* ASSIGNMENT:
A picture should never appear in your copy. Transcribe the listing exactly from its first line through the line with "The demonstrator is", both ends included.

* DATA BLOCK:
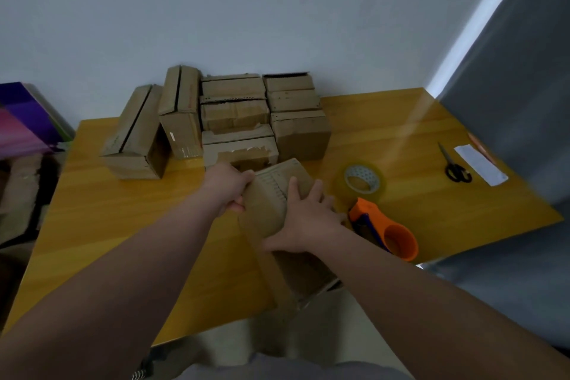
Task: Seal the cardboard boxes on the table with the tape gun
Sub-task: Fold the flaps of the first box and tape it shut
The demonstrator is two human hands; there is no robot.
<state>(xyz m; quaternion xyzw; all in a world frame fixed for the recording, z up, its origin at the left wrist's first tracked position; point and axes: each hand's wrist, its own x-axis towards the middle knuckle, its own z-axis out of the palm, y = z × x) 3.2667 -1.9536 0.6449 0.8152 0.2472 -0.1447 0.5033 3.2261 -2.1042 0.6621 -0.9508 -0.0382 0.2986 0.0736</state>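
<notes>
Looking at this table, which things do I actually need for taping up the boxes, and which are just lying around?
For the job: held box, gripped by the left hand with the right hand resting on it; tape gun; tape roll; stacked boxes at the back.
Just lying about: scissors; white paper strip; purple and pink objects at far left.

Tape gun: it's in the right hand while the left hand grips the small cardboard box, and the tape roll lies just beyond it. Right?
Not quite. In the head view the tape gun lies on the table, right of the cardboard box; the right hand lies on that box. The left hand does grip it, and the tape roll lies just beyond the gun.
</notes>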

* TASK RESPONSE:
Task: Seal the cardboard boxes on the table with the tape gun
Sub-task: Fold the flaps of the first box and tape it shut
The demonstrator is two human hands; there is no robot.

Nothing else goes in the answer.